[Required action]:
Consider the listing below. Extract exactly the lines from the line containing "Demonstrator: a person" to the line containing "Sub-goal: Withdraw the", both included.

[Data provided]:
════════════════════
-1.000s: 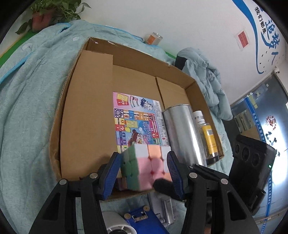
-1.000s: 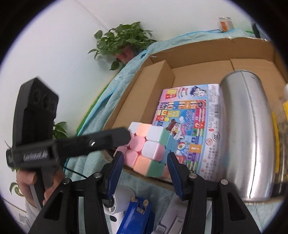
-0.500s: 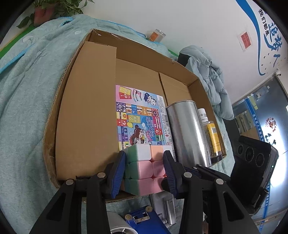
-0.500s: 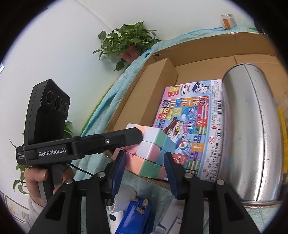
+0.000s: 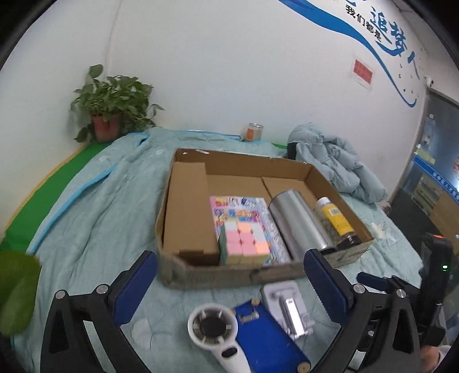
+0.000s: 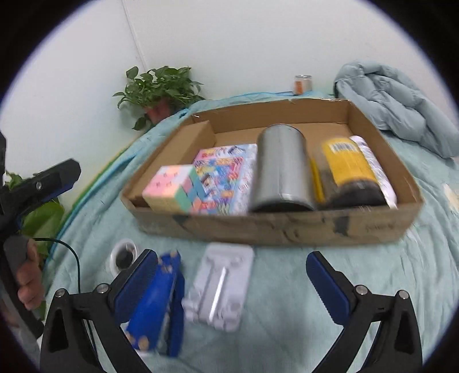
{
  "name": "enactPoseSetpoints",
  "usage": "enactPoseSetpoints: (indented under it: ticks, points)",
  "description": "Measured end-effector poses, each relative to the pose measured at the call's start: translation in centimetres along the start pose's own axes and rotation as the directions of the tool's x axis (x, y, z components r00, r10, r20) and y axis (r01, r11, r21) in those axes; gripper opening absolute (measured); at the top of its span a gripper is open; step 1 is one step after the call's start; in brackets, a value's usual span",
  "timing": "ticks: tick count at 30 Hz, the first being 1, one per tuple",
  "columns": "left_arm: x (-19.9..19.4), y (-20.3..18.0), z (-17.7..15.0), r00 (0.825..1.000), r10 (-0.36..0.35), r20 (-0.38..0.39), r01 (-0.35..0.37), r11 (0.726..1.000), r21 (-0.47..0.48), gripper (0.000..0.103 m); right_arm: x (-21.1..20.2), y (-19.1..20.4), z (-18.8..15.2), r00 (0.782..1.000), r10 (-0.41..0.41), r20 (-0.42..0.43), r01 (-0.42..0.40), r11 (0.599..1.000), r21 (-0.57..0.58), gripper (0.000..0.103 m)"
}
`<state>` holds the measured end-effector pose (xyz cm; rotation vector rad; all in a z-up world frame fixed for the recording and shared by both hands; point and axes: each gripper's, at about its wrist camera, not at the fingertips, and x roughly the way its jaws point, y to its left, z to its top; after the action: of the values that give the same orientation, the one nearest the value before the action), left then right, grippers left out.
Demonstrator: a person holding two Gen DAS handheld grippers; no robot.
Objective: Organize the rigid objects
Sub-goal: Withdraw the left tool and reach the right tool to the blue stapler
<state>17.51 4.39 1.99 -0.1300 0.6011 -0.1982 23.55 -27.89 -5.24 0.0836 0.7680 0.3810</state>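
Left wrist view: left gripper (image 5: 231, 284) gaping as wide as it goes, jaws just sprung apart, gripping nothing. Hovering over three loose items on the teal bedspread (image 5: 94, 218): one white round-headed gadget (image 5: 213, 327), one blue slab (image 5: 269, 341), one grey clip-like piece (image 5: 287, 307). Sitting beyond, inside the cardboard box (image 5: 218, 277), one pastel puzzle cube (image 5: 245, 242), lying well clear of the blue pads, resting on one colourful printed pack (image 5: 243, 206) near the front wall. Lying beside it, one silver cylinder (image 5: 298, 221), then one yellow-labelled bottle (image 5: 337, 222), label print too blurred to read. Showing further back: one potted plant (image 5: 112, 114), one small can (image 5: 254, 132), one crumpled jacket (image 5: 335, 160), blue Chinese lettering on the wall (image 5: 370, 25), and one red sign (image 5: 363, 71), wording too small to read.

Right wrist view: right gripper (image 6: 231, 282) likewise standing fully spread, jaws just flung wide, clutching nothing, poised above the grey piece and the blue slab. Cube resting ahead in the box's near left corner, apart from both fingers.
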Motion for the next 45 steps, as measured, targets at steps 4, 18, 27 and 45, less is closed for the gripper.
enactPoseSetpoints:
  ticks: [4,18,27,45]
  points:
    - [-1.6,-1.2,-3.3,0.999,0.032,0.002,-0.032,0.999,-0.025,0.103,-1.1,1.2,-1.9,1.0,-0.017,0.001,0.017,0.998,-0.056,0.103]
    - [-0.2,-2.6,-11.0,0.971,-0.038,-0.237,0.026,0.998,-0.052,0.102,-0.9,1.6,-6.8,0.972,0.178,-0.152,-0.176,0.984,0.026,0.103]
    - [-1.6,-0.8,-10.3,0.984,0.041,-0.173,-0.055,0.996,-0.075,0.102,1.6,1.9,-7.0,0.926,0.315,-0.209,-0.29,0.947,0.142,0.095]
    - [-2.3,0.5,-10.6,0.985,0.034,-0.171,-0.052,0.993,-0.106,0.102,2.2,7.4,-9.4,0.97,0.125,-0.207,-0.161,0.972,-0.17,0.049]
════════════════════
[Exercise output]:
Demonstrator: a person holding two Gen DAS handheld grippers; no robot.
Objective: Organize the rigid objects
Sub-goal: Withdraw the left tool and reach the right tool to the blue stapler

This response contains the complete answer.